Despite a cooler East Coast, this year will rank as one of the 20 warmest since consistent record-keeping began in 1895, the National Climatic Data Center said Tuesday.
Near-record warmth and steadfast drought from Colorado to the Pacific mean much of the West will enter 2004 with a great moisture deficit to overcome.
Also Tuesday, the World Meteorological Organization, a Geneva-based arm of the United Nations, said 2003 will be the third-warmest year worldwide in nearly a century and a half. All three of the warmest years since 1861, when scientists began to keep accurate global records, have been in the past six years: 1998 (the hottest), 2002 and this year. The 10 warmest have occurred since 1990.
(Related:U.N.: 2003 third hottest year on record)
With two weeks left in 2003, 70% of the Western USA remains in moderate to severe drought. Seventeen states along or west of the Mississippi River were significantly drier than normal this year.
Getting out of that rut will require extended normal to above-normal rain and snow, says Jay Lawrimore, climate monitoring chief for the National Climatic Data Center in North Carolina.
"It's not something they are going to recover from in a single month," Lawrimore says. "All the reservoirs out there are below average. A very, very good snow pack could go a long way. What really matters is long term (precipitation)."
But fortunes can turn quickly. Lawrimore notes that three years ago, much of the East suffered severe drought, too. Now, several Eastern states and cities are at or near record rainfall levels for the year.
Virginia has set a new annual mark. North Carolina and Maryland are expected to do so by year's end. Twelve other states were much wetter than average this year. Richmond, Va., Baltimore and Washington also are close to rainfall records.

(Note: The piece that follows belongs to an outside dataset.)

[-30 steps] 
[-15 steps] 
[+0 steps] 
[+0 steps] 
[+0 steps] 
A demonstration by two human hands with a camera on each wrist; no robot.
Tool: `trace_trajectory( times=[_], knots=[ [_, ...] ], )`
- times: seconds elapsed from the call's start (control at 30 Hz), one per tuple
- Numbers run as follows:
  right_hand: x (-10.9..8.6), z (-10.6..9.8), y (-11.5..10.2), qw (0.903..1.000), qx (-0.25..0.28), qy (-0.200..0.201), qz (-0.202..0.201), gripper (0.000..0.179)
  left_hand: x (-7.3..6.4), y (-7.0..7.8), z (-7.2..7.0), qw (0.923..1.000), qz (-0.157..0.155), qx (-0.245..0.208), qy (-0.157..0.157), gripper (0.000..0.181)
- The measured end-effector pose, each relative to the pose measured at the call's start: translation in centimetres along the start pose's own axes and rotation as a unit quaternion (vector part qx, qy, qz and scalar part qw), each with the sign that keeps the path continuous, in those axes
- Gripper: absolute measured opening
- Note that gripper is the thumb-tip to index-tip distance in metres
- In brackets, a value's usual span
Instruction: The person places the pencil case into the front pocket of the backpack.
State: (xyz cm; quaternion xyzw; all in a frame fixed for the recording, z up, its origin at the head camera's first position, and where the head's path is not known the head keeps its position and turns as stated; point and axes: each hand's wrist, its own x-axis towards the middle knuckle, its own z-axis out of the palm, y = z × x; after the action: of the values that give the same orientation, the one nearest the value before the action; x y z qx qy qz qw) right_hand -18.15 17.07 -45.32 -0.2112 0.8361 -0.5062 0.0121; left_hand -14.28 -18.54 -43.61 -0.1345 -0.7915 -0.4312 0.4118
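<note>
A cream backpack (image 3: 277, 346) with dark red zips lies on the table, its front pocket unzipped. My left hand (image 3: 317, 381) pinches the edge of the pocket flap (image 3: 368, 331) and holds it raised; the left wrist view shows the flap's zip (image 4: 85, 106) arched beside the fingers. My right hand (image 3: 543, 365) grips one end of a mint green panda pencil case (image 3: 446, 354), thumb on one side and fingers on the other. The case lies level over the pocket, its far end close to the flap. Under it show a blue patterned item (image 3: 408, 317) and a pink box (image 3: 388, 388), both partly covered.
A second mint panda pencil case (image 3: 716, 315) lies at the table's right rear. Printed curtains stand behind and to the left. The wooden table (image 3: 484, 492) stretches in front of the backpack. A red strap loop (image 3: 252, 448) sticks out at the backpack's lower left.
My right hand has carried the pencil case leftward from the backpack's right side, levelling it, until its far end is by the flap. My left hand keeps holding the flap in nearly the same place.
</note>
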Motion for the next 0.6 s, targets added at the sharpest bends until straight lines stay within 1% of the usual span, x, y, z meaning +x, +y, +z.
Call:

The findings are part of the climatic data center's annual climate review.
Although the results are preliminary, the last two weeks of the year aren't likely to change the statistics.
The report also marks major weather "events" of 2003, including the Presidents Day blizzard on the East Coast, May's record-setting 516 tornadoes in one month, California's record wildfires and another above-average year for Atlantic hurricanes.